D'une superficie de 1.654 hectares, et d'une altitude de 212 à 392 mètres,

la ville est située au bord de la rivière la Briance.

 

Vue aérienne avant 1970.

L'église, les bâtiments conventuels et les jardins descendent

en gradins jusqu'aux eaux vives de la rivière, qui coule à deux cents mètres du sanctuaire.

 

Le vieux pont du XII° siècle, enjambant la rivière la Briance.

 

 

Abbaye Bénédictine Saint Pierre

 

 

Vue aérienne avant 1970 : les jardins, bâtiments conventuels et l'abbatiale.

 

Le roi Dagobert, vers 630, donne à son conseiller, Eloi, orfèvre réputé, un domaine royal sis à Solemniacum, dans ce Limousin dont il est originaire. Celui-ci met en valeur le domaine et y installe des moines venus de la grande abbaye vosgienne de Luxeuil. Il impose au départ une règle inspirée à la fois des prescriptions du saint irlandais Colomban et du saint italien Benoît.
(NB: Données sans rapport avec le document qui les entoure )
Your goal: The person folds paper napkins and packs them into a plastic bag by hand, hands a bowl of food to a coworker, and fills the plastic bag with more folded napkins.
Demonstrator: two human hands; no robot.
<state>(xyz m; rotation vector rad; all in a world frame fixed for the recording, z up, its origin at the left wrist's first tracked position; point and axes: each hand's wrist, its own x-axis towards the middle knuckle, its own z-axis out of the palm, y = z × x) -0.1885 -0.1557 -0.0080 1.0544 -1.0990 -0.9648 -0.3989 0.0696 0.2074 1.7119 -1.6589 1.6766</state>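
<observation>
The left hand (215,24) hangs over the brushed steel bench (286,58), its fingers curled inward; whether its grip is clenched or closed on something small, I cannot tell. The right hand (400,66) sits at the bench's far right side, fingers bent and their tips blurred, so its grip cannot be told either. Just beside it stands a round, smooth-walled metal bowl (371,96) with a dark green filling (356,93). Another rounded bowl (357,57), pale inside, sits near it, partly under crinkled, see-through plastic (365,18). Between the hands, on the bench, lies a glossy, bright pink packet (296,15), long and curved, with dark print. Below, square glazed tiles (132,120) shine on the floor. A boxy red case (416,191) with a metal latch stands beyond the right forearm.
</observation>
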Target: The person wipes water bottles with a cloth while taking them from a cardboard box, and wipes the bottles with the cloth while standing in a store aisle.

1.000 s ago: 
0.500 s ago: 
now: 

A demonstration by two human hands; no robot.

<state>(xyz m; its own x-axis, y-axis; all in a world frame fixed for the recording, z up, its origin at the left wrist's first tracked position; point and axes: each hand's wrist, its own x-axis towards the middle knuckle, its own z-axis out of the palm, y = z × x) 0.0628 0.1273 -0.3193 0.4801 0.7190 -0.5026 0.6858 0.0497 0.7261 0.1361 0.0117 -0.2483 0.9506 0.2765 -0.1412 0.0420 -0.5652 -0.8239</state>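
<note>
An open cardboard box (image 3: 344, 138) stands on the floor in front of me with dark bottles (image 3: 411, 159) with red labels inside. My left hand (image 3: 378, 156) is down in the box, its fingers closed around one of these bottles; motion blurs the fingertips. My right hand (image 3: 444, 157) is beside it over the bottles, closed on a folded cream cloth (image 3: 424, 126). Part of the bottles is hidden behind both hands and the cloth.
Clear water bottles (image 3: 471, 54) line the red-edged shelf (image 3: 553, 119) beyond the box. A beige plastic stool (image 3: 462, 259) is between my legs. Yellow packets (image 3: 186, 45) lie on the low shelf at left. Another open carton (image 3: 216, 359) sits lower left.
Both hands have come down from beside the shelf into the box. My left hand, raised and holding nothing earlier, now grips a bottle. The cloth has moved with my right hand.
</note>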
La règle bénédictine est adoptée par la suite, comme dans tout le royaume.

 

Les bâtiments conventuels et le chevet de l'abbatiale, avant 1970.

 

Aux XII°-XIII° siècles, forte de la protection royale et riche de ses reliques, l'abbaye contrôle près de vingt églises paroissiales et possède des terres en Montagne limousine autant qu'en pays de vignes dans le bas-Limousin (Corrèze actuelle). Bien situé sur l'axe routier nord-sud, qui relie Périgueux à Limoges, le bourg marchand se développe hors des remparts qui ceinturent le domaine abbatial.

 

L'abbaye avant 1923.

 

Ruinée au XVI° siècle par les guerres de religion et de très dures révoltes paysannes (les Croquants), l'abbaye est aussi victime de la désaffection de ses abbés commendataires, grands prélats non-résidents, soucieux avant tout d'en tirer un revenu.

 

La cour intérieure et entrée dans l'abbaye.

 

L'abbaye est sauvée par la Contre-Réforme catholique et par le mouvement de dévotion qui marque le début du règne de Louis XIII. En 1619, imitant l'exemple donné par l'abbaye de Saint Augustin à Limoges, l'abbé fait appel à six moines de Saint Maur pour restaurer la règle stricte.

 

Plan daté 1862 (Collection Peigne-Delacourt).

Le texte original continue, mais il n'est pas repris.